:: ACTIVITY ::
From the very first line down to the line containing "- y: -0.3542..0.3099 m", write out the material exactly as it appears, and no more.

:: SOURCE DATA ::
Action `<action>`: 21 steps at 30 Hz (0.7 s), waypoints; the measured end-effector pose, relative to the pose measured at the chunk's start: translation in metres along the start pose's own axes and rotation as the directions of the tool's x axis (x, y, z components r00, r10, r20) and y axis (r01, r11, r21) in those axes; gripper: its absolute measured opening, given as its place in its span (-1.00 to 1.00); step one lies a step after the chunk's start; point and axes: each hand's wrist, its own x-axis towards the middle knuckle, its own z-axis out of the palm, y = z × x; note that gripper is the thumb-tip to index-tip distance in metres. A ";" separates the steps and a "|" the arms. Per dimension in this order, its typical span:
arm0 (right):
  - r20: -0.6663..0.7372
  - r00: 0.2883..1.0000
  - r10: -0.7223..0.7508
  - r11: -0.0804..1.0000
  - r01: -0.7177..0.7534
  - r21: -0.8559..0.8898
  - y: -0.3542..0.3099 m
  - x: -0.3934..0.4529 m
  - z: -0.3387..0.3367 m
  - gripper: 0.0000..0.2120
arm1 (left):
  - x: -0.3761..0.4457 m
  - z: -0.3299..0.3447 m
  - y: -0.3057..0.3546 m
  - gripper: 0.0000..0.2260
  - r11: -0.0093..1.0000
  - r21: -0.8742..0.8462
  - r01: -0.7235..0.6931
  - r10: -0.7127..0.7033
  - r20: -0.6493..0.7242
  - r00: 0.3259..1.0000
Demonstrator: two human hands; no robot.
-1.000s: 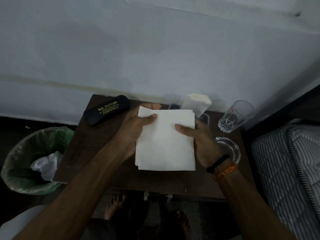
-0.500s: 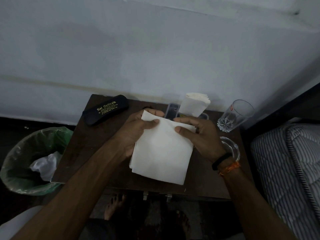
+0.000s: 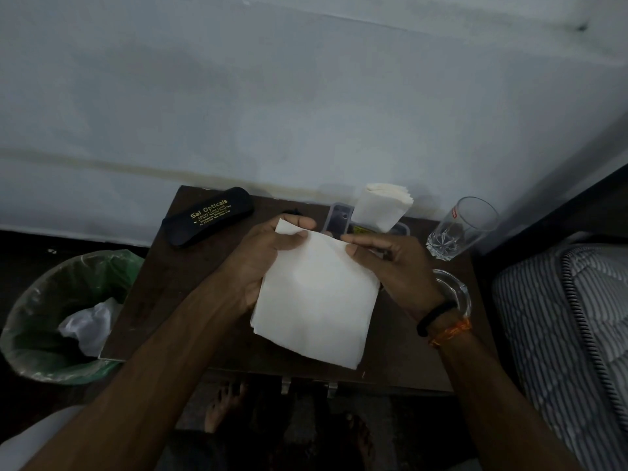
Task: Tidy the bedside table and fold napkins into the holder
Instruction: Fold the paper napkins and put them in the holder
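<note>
left hand (image 3: 268, 256): grip curling round the left edge of the napkin stack (image 3: 316, 297), thumb lying on top
right hand (image 3: 397, 270): thumb and forefinger pinching the stack's upper right corner
napkin stack: tilting, being held just over the dark bench (image 3: 163, 294)
napkin holder (image 3: 343, 217): sitting at the bench's back edge, folded napkins (image 3: 382, 207) standing in it
spectacle case (image 3: 207, 217): lying back left
glass tumbler (image 3: 462, 227): standing back right
bin (image 3: 64, 317): sitting left of the bench
</note>
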 end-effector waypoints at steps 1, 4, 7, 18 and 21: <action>-0.007 1.000 0.009 1.000 -0.009 -0.005 0.000 0.000 -0.001 -0.79 | 0.000 0.000 0.000 -0.81 1.000 -0.019 0.001 0.000 0.014 1.000; -0.038 0.998 0.059 0.997 -0.056 0.057 -0.004 -0.001 0.000 -0.80 | -0.001 0.000 0.001 -0.82 0.999 -0.037 0.010 -0.009 0.015 1.000; -0.058 0.986 0.159 0.966 -0.143 0.215 -0.012 -0.005 0.004 -0.64 | 0.002 -0.004 -0.001 -0.83 0.998 -0.057 0.017 -0.019 -0.022 1.000; 0.354 0.858 0.372 0.646 -0.513 0.565 -0.024 -0.024 0.025 -0.48 | 0.001 -0.004 0.004 -0.87 0.987 -0.146 -0.069 0.067 -0.016 0.998; 0.322 0.881 0.345 0.637 -0.472 0.610 -0.021 -0.021 0.025 -0.45 | 0.001 -0.004 0.003 -0.87 0.990 -0.106 -0.095 0.091 -0.046 0.995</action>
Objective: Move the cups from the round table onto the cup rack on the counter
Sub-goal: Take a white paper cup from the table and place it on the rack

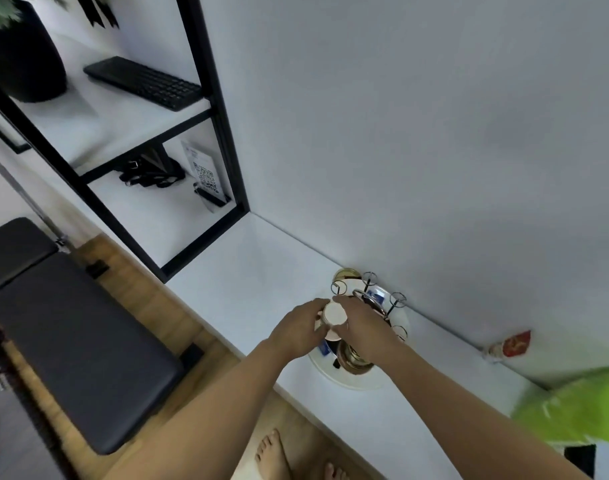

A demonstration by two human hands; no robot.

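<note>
Both hands, left hand [301, 329] and right hand [363, 329], pinch a small white cup [334, 315] upside down over the cup rack [369, 299] on the worktop [247, 271]; looks light, rigid, breakable, best held by its sides

head view, interior: soft, even light, medium-dim, cool grey cast

no hard light source in frame; white wall [417, 133] shades from pale to a broad darker patch at right; faint soft shadows under the forearms on the counter [247, 271]. small glints on the gold metal of the cup rack [369, 306]. wide-angle bend: black shelf frame [206, 98] leans and bows toward the left edge. green object [580, 407] at lower right smeared by motion blur; cup [334, 315] and both hands slightly soft; overall detail low.
</note>
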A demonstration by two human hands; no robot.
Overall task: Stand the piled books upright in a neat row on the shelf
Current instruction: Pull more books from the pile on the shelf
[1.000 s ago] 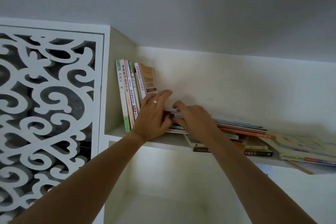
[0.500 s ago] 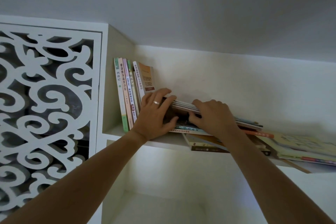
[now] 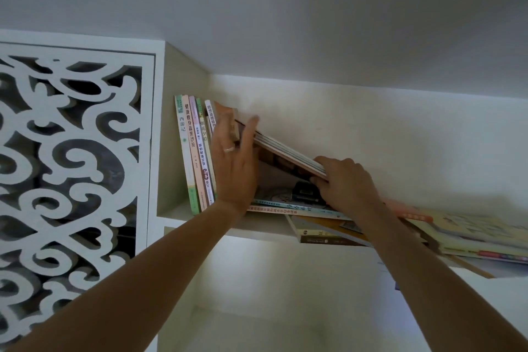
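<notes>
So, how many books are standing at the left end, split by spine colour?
Green-topped spines: 2
Pink spine: 1
Cream or white spines: 2
Total: 5 standing books

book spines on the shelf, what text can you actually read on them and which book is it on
"西游记": green-edged spine, leftmost upright.
"健康瘦身蔬果沙拉": pink spine next to it.
"朝花夕拾": green-topped spine, third along.
"思想道德修": white spine; the left hand hides the rest.
Flat pile spines: too blurred to read.
</notes>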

:: OUTPUT OF THE TASK ::
Action `<action>`: 21 steps at 30 Hz (0.7 s), waypoints; the measured end-effector pose, relative to the pose measured at the chunk's start: translation in metres along the start pose's own axes and rotation as the directions of the tool's x axis (x, y, z components r00, r10, r20) and y axis (r01, r11, r21) in those axes; gripper: its absolute measured opening, given as its place in its span (-1.00 to 1.00); step one lies a step after the chunk's start; point and axes: each hand's wrist, its own x-axis towards the middle knuckle, its own z-axis out of the palm, y = z × x; note that gripper is the thumb-tip to index-tip distance in metres. A ";" separates the steps and a "|" the arms. Per dimension in this order, its typical span:
arm0 (right):
  - r20: -0.6663..0.7372
  - r00: 0.2883..1.0000
  - r10: -0.7223..0.7508
  - r11: -0.0804..1.0000
  - r01: -0.7177..0.7534
  - r21: -0.8559..0.8898
  - y: -0.3542..0.3099 m

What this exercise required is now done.